• [Assigned task]:
Please transcribe the data that follows without the pictures, keeping every word the same.

• [Data block]:
"""

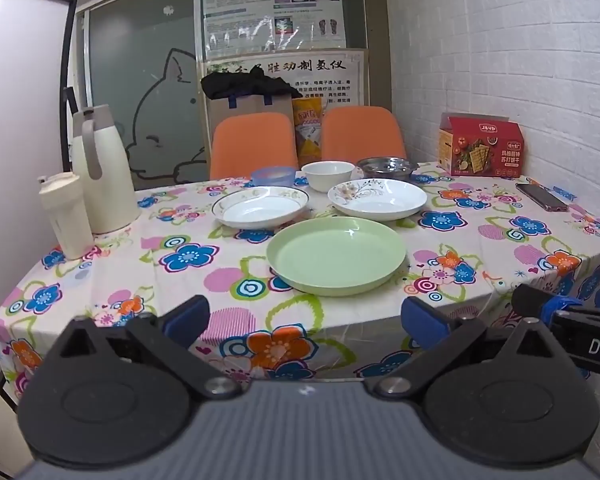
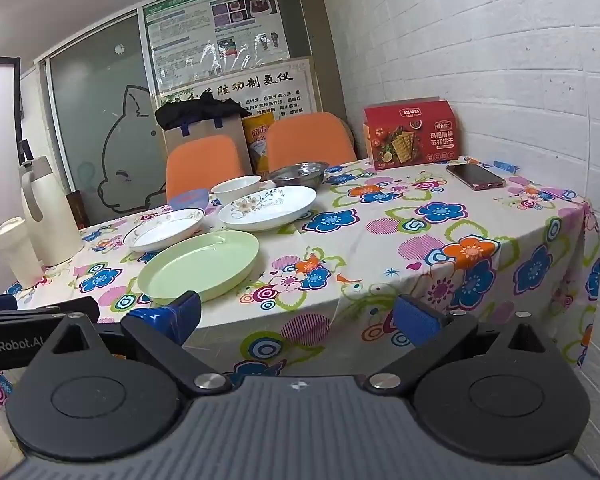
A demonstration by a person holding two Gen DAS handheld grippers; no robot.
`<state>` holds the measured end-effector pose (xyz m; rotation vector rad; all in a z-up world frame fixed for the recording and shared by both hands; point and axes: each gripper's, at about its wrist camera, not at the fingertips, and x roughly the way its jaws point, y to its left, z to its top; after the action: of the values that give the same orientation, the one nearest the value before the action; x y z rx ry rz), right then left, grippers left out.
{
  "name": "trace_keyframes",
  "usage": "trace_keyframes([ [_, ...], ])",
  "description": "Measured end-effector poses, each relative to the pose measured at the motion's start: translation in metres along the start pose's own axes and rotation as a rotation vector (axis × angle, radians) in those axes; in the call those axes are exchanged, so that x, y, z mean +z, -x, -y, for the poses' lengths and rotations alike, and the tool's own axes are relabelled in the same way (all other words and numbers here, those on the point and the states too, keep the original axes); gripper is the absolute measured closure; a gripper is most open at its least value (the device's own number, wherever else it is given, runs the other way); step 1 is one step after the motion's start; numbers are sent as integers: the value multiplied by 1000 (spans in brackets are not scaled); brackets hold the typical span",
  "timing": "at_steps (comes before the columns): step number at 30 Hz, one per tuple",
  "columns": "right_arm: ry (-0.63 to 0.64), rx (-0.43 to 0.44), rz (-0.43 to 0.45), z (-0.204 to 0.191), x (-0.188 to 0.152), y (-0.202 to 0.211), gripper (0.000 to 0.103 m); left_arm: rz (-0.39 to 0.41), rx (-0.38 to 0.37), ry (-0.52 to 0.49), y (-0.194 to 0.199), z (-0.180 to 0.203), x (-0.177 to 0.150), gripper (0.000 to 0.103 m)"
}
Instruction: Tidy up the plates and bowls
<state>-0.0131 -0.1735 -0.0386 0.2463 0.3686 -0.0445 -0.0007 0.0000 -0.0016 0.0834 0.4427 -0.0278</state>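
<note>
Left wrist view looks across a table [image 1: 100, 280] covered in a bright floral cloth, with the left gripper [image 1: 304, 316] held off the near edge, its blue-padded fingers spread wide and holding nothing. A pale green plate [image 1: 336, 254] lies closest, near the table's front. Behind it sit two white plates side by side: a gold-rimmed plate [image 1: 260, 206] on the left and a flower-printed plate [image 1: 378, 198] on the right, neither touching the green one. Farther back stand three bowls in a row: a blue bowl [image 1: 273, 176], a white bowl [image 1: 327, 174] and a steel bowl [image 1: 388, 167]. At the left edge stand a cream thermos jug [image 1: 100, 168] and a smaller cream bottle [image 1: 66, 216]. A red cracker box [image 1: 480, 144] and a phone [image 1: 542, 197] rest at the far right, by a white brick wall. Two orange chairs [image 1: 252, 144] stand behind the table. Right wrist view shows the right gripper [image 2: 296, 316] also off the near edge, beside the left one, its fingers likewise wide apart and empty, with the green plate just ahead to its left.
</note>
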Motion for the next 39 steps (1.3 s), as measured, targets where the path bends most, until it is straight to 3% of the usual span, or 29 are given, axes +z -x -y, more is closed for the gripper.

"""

• [Response area]:
A demonstration by a person holding two Gen DAS handheld grippers; no robot.
`<state>` holds the measured end-effector pose (xyz m; rotation vector rad; all in a z-up world frame fixed for the recording and shared by both hands; point and axes: each gripper's, at about its wrist camera, not at the fingertips, and x roughly the way its jaws point, y to its left, z to its top; after the action: of the values that give the same orientation, the one nearest the value before the action; x y z rx ry rz), right then left, grippers left out.
{
  "name": "trace_keyframes",
  "usage": "trace_keyframes([ [_, ...], ])",
  "description": "Measured end-effector poses, each relative to the pose measured at the motion's start: translation in metres along the start pose's own axes and rotation as a rotation vector (axis × angle, radians) in those axes; in the call those axes are exchanged, so that x, y, z mean +z, -x, -y, for the poses' lengths and rotations alike, and the tool's own axes are relabelled in the same way (all other words and numbers here, those on the point and the states too, keep the original axes); gripper is the absolute measured closure; a gripper is most open at its least value (the device's own number, wherever else it is given, runs the other way); step 1 is one step after the motion's start; numbers are sent as integers: the value multiplied by 1000 (spans in brackets are not scaled); brackets hold the typical span",
  "timing": "at_steps (comes before the columns): step number at 30 Hz, one per tuple",
  "columns": "right_arm: ry (-0.63 to 0.64), rx (-0.43 to 0.44), rz (-0.43 to 0.45), z (-0.204 to 0.191), x (-0.188 to 0.152), y (-0.202 to 0.211), gripper (0.000 to 0.103 m); left_arm: rz (-0.39 to 0.41), rx (-0.38 to 0.37), ry (-0.52 to 0.49), y (-0.194 to 0.199), z (-0.180 to 0.203), x (-0.177 to 0.150), gripper (0.000 to 0.103 m)"
}
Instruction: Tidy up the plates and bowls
<state>-0.0131 -0.1735 -0.0386 0.2463 0.3686 -0.0445 -0.0007 0.0000 -0.0016 0.0834 0.4427 -0.0278</state>
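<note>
Left wrist view looks across a table [image 1: 100, 280] covered in a bright floral cloth, with the left gripper [image 1: 304, 316] held off the near edge, its blue-padded fingers spread wide and holding nothing. A pale green plate [image 1: 336, 254] lies closest, near the table's front. Behind it sit two white plates side by side: a gold-rimmed plate [image 1: 260, 206] on the left and a flower-printed plate [image 1: 378, 198] on the right, neither touching the green one. Farther back stand three bowls in a row: a blue bowl [image 1: 273, 176], a white bowl [image 1: 327, 174] and a steel bowl [image 1: 388, 167]. At the left edge stand a cream thermos jug [image 1: 100, 168] and a smaller cream bottle [image 1: 66, 216]. A red cracker box [image 1: 480, 144] and a phone [image 1: 542, 197] rest at the far right, by a white brick wall. Two orange chairs [image 1: 252, 144] stand behind the table. Right wrist view shows the right gripper [image 2: 296, 316] also off the near edge, beside the left one, its fingers likewise wide apart and empty, with the green plate just ahead to its left.
</note>
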Motion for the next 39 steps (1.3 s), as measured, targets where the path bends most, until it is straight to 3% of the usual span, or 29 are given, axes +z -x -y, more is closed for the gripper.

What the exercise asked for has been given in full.